Problem requirements — Exactly as written, print every line of the listing below and omit its pictures.

Data —
######
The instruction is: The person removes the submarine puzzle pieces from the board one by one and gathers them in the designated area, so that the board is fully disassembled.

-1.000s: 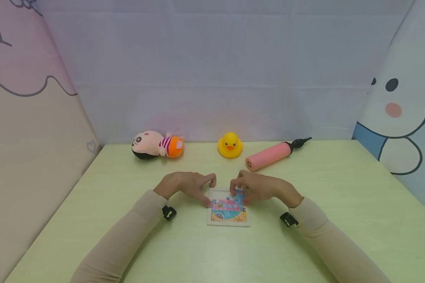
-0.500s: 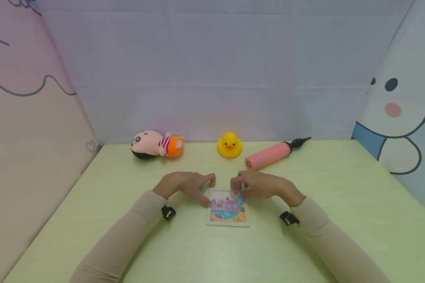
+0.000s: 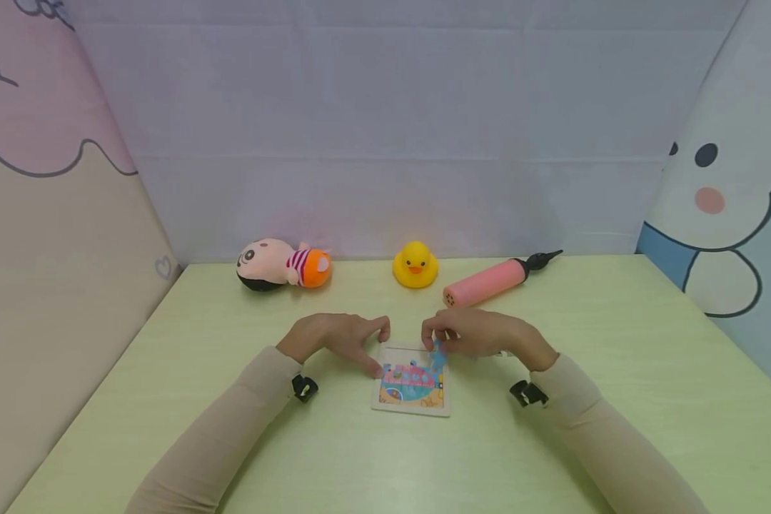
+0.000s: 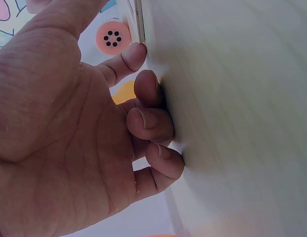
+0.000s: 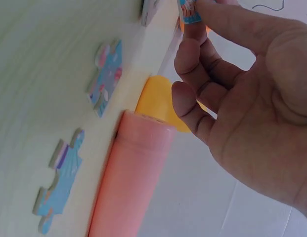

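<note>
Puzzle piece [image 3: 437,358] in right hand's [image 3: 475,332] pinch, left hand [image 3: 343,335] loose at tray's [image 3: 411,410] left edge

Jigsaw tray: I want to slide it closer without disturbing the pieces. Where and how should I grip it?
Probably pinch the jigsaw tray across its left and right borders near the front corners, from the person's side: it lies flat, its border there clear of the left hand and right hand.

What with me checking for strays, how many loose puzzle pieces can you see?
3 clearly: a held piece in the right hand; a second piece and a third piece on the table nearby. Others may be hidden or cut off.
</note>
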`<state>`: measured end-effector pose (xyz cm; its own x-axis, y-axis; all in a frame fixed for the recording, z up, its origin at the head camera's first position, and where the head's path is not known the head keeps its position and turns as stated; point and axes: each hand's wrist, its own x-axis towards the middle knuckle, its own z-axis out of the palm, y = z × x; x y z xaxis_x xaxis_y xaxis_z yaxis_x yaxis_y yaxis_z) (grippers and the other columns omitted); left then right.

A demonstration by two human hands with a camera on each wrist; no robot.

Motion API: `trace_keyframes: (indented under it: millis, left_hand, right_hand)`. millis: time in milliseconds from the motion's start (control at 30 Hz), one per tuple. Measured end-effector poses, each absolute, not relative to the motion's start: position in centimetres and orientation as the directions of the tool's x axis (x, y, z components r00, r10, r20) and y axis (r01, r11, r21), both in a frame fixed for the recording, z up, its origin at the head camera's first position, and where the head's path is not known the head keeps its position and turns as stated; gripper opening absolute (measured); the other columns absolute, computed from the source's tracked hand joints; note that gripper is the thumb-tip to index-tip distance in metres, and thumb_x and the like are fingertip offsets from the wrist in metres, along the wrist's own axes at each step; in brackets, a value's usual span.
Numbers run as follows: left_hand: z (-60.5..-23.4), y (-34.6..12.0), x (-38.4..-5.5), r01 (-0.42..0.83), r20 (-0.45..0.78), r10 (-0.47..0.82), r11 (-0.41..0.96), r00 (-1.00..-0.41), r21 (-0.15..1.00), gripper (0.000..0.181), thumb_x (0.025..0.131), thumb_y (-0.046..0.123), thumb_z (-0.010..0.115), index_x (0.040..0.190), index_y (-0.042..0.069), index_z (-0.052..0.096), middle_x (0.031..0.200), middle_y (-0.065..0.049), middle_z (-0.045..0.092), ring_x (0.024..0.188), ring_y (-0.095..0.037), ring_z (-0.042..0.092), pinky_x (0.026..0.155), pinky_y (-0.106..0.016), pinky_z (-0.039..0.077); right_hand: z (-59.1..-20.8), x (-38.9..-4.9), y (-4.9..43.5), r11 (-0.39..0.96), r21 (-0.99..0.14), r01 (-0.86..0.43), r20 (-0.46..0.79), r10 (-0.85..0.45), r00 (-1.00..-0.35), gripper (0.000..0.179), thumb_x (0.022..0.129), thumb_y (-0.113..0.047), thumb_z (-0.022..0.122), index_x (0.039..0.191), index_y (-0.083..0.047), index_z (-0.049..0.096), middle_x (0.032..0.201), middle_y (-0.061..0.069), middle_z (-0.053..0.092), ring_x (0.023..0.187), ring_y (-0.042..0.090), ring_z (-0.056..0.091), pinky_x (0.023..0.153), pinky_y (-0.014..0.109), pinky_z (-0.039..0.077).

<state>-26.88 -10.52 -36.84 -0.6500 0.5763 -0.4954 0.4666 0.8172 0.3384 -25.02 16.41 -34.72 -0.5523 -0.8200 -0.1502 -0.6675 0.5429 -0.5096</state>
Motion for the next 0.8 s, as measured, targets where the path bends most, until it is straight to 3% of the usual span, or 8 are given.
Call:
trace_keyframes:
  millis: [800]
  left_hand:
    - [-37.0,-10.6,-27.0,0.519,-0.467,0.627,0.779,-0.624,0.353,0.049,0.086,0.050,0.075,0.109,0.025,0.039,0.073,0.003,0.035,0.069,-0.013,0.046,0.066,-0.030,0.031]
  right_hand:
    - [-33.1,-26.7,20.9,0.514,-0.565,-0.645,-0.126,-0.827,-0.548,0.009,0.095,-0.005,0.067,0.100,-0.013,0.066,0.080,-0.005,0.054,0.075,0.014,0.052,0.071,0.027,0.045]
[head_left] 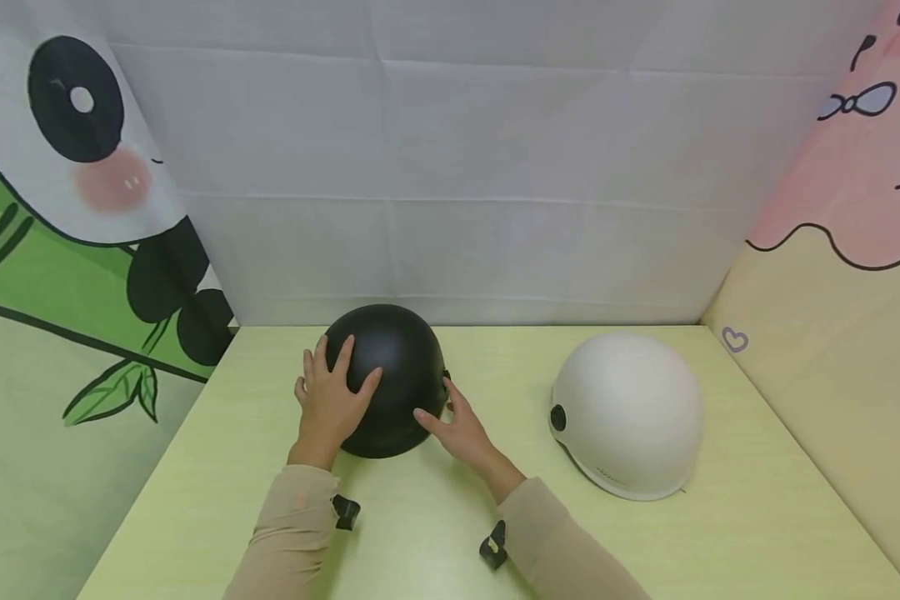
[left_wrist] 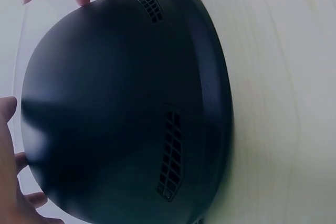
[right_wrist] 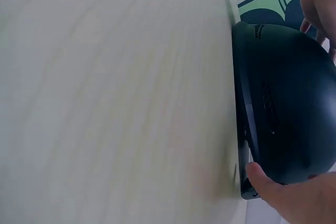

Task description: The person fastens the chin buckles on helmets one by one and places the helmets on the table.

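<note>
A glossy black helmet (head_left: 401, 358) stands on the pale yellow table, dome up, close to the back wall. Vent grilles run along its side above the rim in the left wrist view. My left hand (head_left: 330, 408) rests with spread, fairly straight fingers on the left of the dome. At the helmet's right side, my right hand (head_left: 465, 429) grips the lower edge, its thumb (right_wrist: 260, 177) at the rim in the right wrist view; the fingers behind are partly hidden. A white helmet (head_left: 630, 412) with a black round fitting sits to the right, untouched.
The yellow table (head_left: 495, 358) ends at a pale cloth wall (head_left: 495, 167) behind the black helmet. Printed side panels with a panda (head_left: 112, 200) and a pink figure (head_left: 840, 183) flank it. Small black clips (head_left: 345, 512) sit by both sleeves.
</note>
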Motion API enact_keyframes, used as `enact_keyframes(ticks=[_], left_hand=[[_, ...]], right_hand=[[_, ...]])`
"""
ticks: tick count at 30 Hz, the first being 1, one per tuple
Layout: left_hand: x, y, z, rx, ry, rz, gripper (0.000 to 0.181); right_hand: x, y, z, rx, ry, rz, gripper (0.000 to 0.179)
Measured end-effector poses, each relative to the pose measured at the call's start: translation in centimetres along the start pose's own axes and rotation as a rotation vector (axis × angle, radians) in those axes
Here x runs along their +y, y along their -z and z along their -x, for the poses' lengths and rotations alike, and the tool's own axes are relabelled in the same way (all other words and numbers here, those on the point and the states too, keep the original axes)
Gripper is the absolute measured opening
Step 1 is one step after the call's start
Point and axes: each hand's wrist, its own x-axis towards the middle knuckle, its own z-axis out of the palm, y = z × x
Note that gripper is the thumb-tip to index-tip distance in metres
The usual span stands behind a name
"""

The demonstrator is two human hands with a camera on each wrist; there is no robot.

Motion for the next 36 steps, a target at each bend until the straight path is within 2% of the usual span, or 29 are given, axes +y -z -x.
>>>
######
Your solution —
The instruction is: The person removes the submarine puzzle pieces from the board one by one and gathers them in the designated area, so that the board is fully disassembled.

-1.000s: 
-0.500s: 
+0.000s: 
+0.000s: 
+0.000s: 

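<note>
Puzzle piece [image 3: 437,358] in right hand's [image 3: 475,332] pinch, left hand [image 3: 343,335] loose at tray's [image 3: 411,410] left edge

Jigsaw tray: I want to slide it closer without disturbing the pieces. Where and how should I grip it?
Probably pinch the jigsaw tray across its left and right borders near the front corners, from the person's side: it lies flat, its border there clear of the left hand and right hand.

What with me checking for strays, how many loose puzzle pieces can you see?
3 clearly: a held piece in the right hand; a second piece and a third piece on the table nearby. Others may be hidden or cut off.
</note>
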`<state>`: measured end-effector pose (xyz cm; its own x-axis, y-axis; all in a frame fixed for the recording, z up, its origin at the head camera's first position, and where the head's path is not known the head keeps its position and turns as stated; point and axes: each hand's wrist, its own x-axis towards the middle knuckle, its own z-axis out of the palm, y = z × x; x y z xaxis_x xaxis_y xaxis_z yaxis_x yaxis_y yaxis_z) (grippers and the other columns omitted); left then right.

A demonstration by two human hands with a camera on each wrist; no robot.

Motion API: `trace_keyframes: (indented under it: millis, left_hand, right_hand)`. millis: time in milliseconds from the motion's start (control at 30 Hz), one per tuple. Measured end-effector poses, each absolute, not relative to the motion's start: position in centimetres and orientation as the directions of the tool's x axis (x, y, z components r00, r10, r20) and y axis (r01, r11, r21), both in a frame fixed for the recording, z up, its origin at the head camera's first position, and where the head's path is not known the head keeps its position and turns as stated; gripper opening absolute (measured); the other columns absolute, computed from the source's tracked hand joints; note that gripper is the thumb-tip to index-tip distance in metres, and thumb_x and the like are fingertip offsets from the wrist in metres, along the wrist's own axes at each step; in brackets, a value's usual span.
Numbers run as follows: left_hand: z (-60.5..-23.4), y (-34.6..12.0), x (-38.4..-5.5), r01 (-0.42..0.83), r20 (-0.45..0.78), r10 (-0.47..0.82), r11 (-0.41..0.96), r00 (-1.00..-0.41), r21 (-0.15..1.00), gripper (0.000..0.181), thumb_x (0.025..0.131), thumb_y (-0.046..0.123), thumb_z (-0.010..0.115), index_x (0.040..0.190), index_y (-0.042..0.069), index_z (-0.052..0.096), middle_x (0.031..0.200), middle_y (-0.065..0.049), middle_z (-0.045..0.092), ring_x (0.024..0.188), ring_y (-0.095..0.037), ring_z (-0.042..0.092), pinky_x (0.026..0.155), pinky_y (-0.106..0.016), pinky_z (-0.039..0.077); right_hand: z (-59.1..-20.8), x (-38.9..-4.9), y (-4.9..43.5), r11 (-0.39..0.96), r21 (-0.99..0.14), r01 (-0.86..0.43), r20 (-0.46..0.79), r10 (-0.85..0.45), r00 (-1.00..-0.35), gripper (0.000..0.179), thumb_x (0.022..0.129), thumb_y (-0.113..0.047), thumb_z (-0.022..0.122), index_x (0.039..0.191), index_y (-0.083..0.047), index_z (-0.049..0.096), middle_x (0.032..0.201), middle_y (-0.061..0.069), middle_z (-0.053..0.092), ring_x (0.023..0.187), ring_y (-0.042..0.090), ring_z (-0.056..0.091), pinky_x (0.023..0.153), pinky_y (-0.014..0.109), pinky_z (-0.039..0.077).

<state>-26.88 -10.52 -36.84 -0.6500 0.5763 -0.4954 0.4666 0.8172 0.3384 -25.02 16.41 -34.72 -0.5523 -0.8200 -0.1502 -0.6675 0.5429 -0.5096</state>
Motion for the next 0.8 s, as measured, targets where the path bends most, until it is straight to 3% of the usual span, or 8 are given.
Call:
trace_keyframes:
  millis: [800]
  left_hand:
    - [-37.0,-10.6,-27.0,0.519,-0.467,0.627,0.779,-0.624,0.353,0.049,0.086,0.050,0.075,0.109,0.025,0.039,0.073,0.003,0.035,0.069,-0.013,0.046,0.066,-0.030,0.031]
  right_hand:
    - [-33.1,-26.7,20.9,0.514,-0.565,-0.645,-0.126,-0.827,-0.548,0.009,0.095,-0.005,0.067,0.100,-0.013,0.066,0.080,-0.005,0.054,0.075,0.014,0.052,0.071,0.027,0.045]
[head_left] 
[left_wrist] 
[right_wrist] 

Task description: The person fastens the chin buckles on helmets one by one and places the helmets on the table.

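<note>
A glossy black helmet (head_left: 401, 358) stands on the pale yellow table, dome up, close to the back wall. Vent grilles run along its side above the rim in the left wrist view. My left hand (head_left: 330, 408) rests with spread, fairly straight fingers on the left of the dome. At the helmet's right side, my right hand (head_left: 465, 429) grips the lower edge, its thumb (right_wrist: 260, 177) at the rim in the right wrist view; the fingers behind are partly hidden. A white helmet (head_left: 630, 412) with a black round fitting sits to the right, untouched.
The yellow table (head_left: 495, 358) ends at a pale cloth wall (head_left: 495, 167) behind the black helmet. Printed side panels with a panda (head_left: 112, 200) and a pink figure (head_left: 840, 183) flank it. Small black clips (head_left: 345, 512) sit by both sleeves.
</note>
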Motion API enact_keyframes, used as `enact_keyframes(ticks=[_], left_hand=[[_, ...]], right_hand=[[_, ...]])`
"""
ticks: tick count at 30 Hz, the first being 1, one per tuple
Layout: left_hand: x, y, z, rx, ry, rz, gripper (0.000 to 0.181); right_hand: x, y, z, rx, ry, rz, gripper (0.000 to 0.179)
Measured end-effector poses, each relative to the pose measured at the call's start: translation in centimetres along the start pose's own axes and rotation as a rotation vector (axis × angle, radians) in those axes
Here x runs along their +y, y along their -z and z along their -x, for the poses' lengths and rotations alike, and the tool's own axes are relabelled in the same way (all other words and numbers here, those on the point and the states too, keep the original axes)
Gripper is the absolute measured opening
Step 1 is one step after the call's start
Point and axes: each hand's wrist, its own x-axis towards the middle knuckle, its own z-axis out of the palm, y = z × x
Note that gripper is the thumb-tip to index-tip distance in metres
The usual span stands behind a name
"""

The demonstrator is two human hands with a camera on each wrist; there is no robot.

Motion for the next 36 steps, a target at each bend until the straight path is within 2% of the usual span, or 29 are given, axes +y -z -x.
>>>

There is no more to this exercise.